Problem to work on ▸ For the entries that follow, restate word for word the line containing "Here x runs", the line containing "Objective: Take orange", and every line that lies between them.

Input data ▸
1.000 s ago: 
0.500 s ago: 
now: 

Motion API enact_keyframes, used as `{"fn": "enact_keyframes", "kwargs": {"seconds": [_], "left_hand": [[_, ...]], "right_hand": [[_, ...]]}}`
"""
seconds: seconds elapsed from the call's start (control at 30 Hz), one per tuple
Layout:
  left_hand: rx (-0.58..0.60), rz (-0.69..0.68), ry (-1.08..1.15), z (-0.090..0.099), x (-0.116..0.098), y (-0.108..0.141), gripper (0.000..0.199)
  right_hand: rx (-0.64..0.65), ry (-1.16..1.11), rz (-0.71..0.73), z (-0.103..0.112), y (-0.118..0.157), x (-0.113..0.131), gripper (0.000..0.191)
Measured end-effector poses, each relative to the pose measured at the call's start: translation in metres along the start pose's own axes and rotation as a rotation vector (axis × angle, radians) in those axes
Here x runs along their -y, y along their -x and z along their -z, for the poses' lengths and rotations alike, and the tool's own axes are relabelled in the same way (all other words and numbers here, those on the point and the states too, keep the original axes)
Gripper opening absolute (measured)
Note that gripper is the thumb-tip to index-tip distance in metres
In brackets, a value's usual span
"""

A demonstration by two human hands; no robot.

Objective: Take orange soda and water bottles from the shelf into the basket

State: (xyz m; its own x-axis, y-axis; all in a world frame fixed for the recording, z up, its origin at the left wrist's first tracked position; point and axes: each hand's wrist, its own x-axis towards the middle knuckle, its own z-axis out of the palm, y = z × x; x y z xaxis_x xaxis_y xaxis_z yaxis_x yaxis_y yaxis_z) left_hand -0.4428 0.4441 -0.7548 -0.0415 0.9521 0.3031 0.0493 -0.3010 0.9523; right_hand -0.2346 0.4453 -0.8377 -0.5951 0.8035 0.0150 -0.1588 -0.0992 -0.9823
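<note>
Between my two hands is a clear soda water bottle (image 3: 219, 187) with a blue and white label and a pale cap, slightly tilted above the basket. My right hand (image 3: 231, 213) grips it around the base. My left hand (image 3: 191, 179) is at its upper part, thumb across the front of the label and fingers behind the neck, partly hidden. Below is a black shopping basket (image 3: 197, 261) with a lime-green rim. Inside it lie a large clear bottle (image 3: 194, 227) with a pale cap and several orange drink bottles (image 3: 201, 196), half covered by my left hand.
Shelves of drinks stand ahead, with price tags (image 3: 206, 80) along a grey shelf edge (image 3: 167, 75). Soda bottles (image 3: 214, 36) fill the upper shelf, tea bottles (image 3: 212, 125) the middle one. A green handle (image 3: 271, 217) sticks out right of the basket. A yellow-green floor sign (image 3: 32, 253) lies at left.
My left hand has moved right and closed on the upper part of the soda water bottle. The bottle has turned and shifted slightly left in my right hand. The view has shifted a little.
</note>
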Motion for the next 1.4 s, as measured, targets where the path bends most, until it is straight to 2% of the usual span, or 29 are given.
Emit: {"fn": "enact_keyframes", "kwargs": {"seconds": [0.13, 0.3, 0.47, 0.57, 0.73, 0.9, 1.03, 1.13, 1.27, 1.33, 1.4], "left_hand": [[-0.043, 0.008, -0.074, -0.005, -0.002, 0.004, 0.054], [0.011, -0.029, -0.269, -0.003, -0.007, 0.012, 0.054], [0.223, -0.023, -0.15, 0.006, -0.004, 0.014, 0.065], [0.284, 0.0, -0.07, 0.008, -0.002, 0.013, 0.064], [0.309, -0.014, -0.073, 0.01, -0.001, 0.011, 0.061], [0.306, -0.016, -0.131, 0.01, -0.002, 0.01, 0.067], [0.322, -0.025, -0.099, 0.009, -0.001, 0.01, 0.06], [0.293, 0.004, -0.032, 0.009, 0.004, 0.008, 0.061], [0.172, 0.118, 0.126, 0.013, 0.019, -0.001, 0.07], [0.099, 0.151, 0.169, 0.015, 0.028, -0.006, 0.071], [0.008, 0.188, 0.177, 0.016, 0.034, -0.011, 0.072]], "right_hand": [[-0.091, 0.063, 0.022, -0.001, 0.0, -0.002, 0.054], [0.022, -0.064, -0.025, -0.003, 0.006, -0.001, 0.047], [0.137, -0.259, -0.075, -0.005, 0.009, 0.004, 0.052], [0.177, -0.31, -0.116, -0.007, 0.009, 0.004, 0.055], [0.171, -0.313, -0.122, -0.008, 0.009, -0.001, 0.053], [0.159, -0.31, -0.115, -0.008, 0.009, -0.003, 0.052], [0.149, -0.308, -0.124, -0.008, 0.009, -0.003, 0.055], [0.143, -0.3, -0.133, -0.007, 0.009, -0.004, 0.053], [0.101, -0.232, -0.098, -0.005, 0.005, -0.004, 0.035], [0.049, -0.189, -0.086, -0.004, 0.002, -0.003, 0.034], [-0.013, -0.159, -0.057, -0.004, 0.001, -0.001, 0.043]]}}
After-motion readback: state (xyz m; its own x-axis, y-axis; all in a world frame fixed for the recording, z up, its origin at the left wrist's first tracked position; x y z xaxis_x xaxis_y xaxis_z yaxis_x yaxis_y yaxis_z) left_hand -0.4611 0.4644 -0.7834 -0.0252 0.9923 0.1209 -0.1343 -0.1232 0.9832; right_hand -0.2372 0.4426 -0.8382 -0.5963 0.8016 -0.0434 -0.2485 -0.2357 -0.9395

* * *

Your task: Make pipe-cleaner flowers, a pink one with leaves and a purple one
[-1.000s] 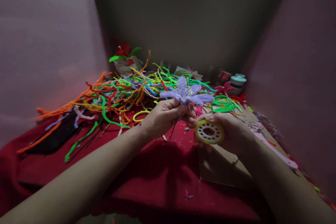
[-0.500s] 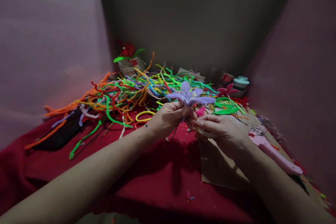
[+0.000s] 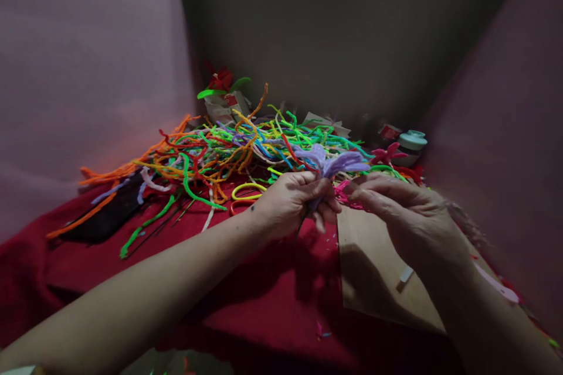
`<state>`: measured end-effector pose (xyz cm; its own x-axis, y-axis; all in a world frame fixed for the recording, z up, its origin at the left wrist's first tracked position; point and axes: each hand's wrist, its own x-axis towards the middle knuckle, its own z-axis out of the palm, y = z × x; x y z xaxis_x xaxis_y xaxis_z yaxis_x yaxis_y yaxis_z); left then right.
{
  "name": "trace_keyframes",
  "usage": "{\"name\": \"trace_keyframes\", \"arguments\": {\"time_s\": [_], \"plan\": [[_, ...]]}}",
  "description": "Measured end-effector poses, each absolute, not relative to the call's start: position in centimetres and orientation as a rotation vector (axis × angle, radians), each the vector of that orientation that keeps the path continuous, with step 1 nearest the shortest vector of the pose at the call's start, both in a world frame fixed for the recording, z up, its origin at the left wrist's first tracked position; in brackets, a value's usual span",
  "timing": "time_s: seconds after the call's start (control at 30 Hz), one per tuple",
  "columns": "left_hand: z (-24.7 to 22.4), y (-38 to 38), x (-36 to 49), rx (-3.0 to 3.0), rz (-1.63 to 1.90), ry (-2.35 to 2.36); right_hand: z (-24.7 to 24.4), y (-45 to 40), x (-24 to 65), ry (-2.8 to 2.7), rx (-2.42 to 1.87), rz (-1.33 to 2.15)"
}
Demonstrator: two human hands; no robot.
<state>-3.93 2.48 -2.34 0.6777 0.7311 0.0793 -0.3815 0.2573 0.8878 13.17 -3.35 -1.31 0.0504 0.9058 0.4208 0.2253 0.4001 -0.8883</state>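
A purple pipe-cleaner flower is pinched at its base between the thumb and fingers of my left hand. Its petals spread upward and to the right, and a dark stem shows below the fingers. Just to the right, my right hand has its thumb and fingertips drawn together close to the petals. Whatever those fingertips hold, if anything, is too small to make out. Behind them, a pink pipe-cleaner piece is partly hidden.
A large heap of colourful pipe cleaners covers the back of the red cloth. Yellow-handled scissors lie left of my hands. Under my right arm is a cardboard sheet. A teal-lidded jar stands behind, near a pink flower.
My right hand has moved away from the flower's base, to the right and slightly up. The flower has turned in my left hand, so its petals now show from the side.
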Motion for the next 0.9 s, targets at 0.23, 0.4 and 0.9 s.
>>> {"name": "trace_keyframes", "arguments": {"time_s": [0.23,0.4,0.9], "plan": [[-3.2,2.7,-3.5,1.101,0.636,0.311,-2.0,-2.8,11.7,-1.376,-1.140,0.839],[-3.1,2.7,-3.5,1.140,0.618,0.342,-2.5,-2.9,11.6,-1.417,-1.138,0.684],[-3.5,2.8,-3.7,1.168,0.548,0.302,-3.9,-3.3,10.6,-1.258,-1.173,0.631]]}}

Written solution ▸
Here x runs along their -y, y along their -x and z along their -z, for the poses' lengths and rotations alike, and the tool's own axes are relabelled in the same way (all other words and numbers here, those on the point and the states too, keep the original axes)
Gripper opening absolute (measured)
Note that gripper is the thumb-tip to index-tip distance in metres
In brackets, a value's usual span
"""

A demonstration by two human hands; no robot.

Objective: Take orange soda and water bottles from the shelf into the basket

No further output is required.